## Task description
Set down the listing again, word for word.

## Provided records
═══

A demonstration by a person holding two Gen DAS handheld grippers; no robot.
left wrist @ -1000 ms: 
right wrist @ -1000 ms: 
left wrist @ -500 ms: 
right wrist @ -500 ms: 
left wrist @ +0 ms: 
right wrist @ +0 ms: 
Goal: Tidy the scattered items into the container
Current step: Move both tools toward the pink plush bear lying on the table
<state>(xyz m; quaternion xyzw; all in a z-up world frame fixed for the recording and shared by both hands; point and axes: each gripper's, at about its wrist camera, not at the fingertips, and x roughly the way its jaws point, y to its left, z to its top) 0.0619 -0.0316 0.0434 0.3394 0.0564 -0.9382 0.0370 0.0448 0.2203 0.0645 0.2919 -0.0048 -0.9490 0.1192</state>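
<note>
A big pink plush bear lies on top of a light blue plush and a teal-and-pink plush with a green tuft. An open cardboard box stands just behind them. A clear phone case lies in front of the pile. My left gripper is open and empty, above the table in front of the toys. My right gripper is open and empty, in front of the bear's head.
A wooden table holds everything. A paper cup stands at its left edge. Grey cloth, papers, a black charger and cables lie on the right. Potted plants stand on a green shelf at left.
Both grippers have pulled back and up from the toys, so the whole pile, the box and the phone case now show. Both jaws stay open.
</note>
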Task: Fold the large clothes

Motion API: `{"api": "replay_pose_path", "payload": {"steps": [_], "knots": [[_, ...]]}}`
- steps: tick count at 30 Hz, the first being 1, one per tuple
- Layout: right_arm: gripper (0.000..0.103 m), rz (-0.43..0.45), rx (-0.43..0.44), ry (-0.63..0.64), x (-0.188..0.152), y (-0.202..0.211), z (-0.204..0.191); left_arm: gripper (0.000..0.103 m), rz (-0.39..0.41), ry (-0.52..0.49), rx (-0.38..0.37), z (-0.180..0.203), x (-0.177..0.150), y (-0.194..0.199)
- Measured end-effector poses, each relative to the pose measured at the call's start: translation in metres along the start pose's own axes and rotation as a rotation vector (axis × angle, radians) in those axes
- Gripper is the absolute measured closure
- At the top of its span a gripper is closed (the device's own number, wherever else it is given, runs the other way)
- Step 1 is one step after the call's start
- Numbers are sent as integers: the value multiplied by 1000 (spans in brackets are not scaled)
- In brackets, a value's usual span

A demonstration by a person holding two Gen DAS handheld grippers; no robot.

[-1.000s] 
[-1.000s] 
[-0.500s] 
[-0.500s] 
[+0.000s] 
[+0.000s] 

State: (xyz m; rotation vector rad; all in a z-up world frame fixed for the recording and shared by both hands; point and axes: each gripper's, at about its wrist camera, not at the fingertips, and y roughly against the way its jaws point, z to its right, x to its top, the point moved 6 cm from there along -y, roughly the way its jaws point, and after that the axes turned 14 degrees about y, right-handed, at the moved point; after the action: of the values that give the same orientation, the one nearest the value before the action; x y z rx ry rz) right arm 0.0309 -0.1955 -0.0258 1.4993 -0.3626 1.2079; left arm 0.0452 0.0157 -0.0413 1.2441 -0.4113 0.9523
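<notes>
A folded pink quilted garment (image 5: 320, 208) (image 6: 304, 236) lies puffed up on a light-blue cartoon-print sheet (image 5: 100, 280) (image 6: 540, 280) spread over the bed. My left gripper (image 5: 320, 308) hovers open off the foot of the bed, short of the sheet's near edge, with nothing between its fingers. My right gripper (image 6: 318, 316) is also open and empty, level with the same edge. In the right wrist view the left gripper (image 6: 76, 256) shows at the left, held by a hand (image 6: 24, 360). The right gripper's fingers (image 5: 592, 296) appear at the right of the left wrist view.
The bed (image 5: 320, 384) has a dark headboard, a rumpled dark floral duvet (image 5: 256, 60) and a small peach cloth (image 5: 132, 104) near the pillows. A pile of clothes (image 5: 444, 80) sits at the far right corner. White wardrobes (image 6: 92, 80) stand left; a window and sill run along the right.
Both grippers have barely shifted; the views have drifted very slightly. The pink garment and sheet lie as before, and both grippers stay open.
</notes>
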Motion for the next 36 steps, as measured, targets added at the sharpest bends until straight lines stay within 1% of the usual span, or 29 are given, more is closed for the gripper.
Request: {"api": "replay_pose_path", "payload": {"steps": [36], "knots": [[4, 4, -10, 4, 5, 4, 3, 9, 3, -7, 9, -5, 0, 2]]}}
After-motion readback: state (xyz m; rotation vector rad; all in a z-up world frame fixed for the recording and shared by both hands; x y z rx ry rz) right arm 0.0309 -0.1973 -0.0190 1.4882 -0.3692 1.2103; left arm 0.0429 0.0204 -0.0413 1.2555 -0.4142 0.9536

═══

## Answer to this problem
A demonstration by a person holding two Gen DAS handheld grippers; no robot.
left wrist @ -1000 ms: 
right wrist @ -1000 ms: 
left wrist @ -500 ms: 
right wrist @ -500 ms: 
left wrist @ +0 ms: 
right wrist @ +0 ms: 
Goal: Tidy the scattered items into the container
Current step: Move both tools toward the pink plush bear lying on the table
<state>(xyz m; quaternion xyzw; all in a z-up world frame fixed for the recording and shared by both hands; point and axes: each gripper's, at about its wrist camera, not at the fingertips, and x roughly the way its jaws point, y to its left, z to its top) 0.0619 -0.0316 0.0434 0.3394 0.0564 -0.9382 0.0370 0.0448 0.2203 0.0645 0.2919 -0.0048 -0.9490 0.1192</state>
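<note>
A big pink plush bear lies on top of a light blue plush and a teal-and-pink plush with a green tuft. An open cardboard box stands just behind them. A clear phone case lies in front of the pile. My left gripper is open and empty, above the table in front of the toys. My right gripper is open and empty, in front of the bear's head.
A wooden table holds everything. A paper cup stands at its left edge. Grey cloth, papers, a black charger and cables lie on the right. Potted plants stand on a green shelf at left.
Both grippers have pulled back and up from the toys, so the whole pile, the box and the phone case now show. Both jaws stay open.
</note>
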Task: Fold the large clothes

Motion API: `{"api": "replay_pose_path", "payload": {"steps": [_], "knots": [[_, ...]]}}`
- steps: tick count at 30 Hz, the first being 1, one per tuple
- Layout: right_arm: gripper (0.000..0.103 m), rz (-0.43..0.45), rx (-0.43..0.44), ry (-0.63..0.64), x (-0.188..0.152), y (-0.202..0.211), z (-0.204..0.191); left_arm: gripper (0.000..0.103 m), rz (-0.39..0.41), ry (-0.52..0.49), rx (-0.38..0.37), z (-0.180..0.203), x (-0.177..0.150), y (-0.194..0.199)
- Measured end-effector poses, each relative to the pose measured at the call's start: translation in metres along the start pose's own axes and rotation as a rotation vector (axis × angle, radians) in those axes
- Gripper is the absolute measured closure
- At the top of its span a gripper is closed (the device's own number, wherever else it is given, runs the other way)
- Step 1 is one step after the call's start
- Numbers are sent as integers: the value multiplied by 1000 (spans in brackets are not scaled)
- In brackets, a value's usual span

A demonstration by a person holding two Gen DAS handheld grippers; no robot.

[-1.000s] 
[-1.000s] 
[-0.500s] 
[-0.500s] 
[+0.000s] 
[+0.000s] 

State: (xyz m; rotation vector rad; all in a z-up world frame fixed for the recording and shared by both hands; point and axes: each gripper's, at about its wrist camera, not at the fingertips, and y roughly against the way its jaws point, z to its right, x to its top, the point moved 6 cm from there along -y, roughly the way its jaws point, and after that the axes turned 14 degrees about y, right-handed, at the moved point; after the action: of the values that give the same orientation, the one nearest the value before the action; x y z rx ry rz) right arm 0.0309 -0.1955 -0.0258 1.4993 -0.3626 1.2079; left arm 0.0452 0.0157 -0.0413 1.2441 -0.4113 0.9523
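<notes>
A folded pink quilted garment (image 5: 320, 208) (image 6: 304, 236) lies puffed up on a light-blue cartoon-print sheet (image 5: 100, 280) (image 6: 540, 280) spread over the bed. My left gripper (image 5: 320, 308) hovers open off the foot of the bed, short of the sheet's near edge, with nothing between its fingers. My right gripper (image 6: 318, 316) is also open and empty, level with the same edge. In the right wrist view the left gripper (image 6: 76, 256) shows at the left, held by a hand (image 6: 24, 360). The right gripper's fingers (image 5: 592, 296) appear at the right of the left wrist view.
The bed (image 5: 320, 384) has a dark headboard, a rumpled dark floral duvet (image 5: 256, 60) and a small peach cloth (image 5: 132, 104) near the pillows. A pile of clothes (image 5: 444, 80) sits at the far right corner. White wardrobes (image 6: 92, 80) stand left; a window and sill run along the right.
Both grippers have barely shifted; the views have drifted very slightly. The pink garment and sheet lie as before, and both grippers stay open.
</notes>
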Motion for the next 36 steps, as measured, targets added at the sharpest bends until straight lines stay within 1% of the usual span, or 29 are given, more is closed for the gripper.
Request: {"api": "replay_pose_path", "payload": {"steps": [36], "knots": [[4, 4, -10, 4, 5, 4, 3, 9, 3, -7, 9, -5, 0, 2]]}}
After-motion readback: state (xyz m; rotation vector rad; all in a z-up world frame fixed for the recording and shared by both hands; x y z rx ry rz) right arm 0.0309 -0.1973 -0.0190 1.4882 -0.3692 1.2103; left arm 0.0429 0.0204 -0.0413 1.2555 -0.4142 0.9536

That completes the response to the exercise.